Implementing value constraints on iterative proportional fitting procedure

58 Views Asked by At

I have recently been working on some population modelling projects, one of which requires trying to reconstruct population matrices $A = \{a_{ij}\}$, where entries $a_{ij}$ represent counts of individuals belonging to population groups $i$ and $j$ (for instance $i$ might index over a partition of age groups and $j$ might index over a partition of salary ranges).

These problems are usually given with a pair of "margin totals", $\textbf{v} = \{v_i\}$, $\textbf{w} = \{w_j\}$ which are row sums and column sums:

$$v_i = \sum_{j} a_{ij} \hspace{0.2in} \text{and} \hspace{0.2in} w_j = \sum_{i} a_{ij}$$

See for an example. Methods such as IPFP can then be used to iteratively generate a matrix $M = \{m_{ij}\}$ (using a "seeding" matrix) such that the margin constraints are satisfied:

$$v_i = \sum_{j} m_{ij} \hspace{0.2in} \text{and} \hspace{0.2in} w_j = \sum_{i} m_{ij}$$

I am looking for suggestions of literature or lines of research which might permit more complex contraints being considered, in addition to the margin contraints, throughout the fitting procedure.

For instance, assume we are trying to find/approximate the (hidden) matrix $A = \{a_{ij}\}$ with given margin constraints, where values represent counts of individuals of age group $i$ earning in the salary range $j$. If we know further information, for example that the distribution of salaries depends on age by some relation, can this be incorporated into the iterative procedure such that the columns of fitted matrix $M= \{m_{ij}\}$ abide by this relation while also satisfying margin constraints?

My initial thoughts were that this might be expressible using Langrange multipliers, but on closer inspection I am not sure the iterative process is linearly representable, not to mention the difficulty in expressing the Lagrange multipliers so that they remain meaningful through an itertive process.

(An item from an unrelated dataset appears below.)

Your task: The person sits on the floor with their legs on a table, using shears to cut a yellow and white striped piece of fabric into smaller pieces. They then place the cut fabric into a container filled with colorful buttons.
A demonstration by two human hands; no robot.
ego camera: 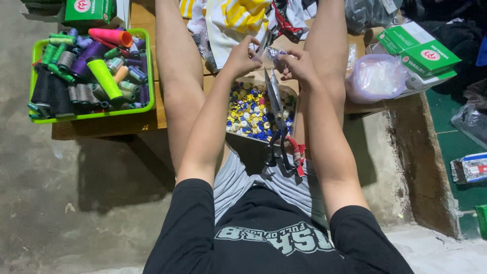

Beyond this, I niavely feel that only constraints that can be expressed so as to simplify the initial problem could be considered; this in of itself being very "hacky". For instance, returning to our above example, if we know that the relation between age and salary is completely linear according to the groupings, so that the probability that an indivdual in age group $i$ earns salary $j$ is given by:

$$P(\text{age}(x) = i, \text{salary}(x) = j) = \delta_{ij}$$

where $d_{ij}$ is the Kronecker delta, this reduces the probelm to finding a diagonal matrix, which given the constraints (so long as that are "reasonable", in this case meaning $v_i = w_i$) is straight forward. But for even slightly more complex restraints, this becomes vastly more difficult.

Any suggestions for existing literature related to this kind of problem, or avenues of research which might bear fruit in finding methods to deal with such problems would be greatly appreciated.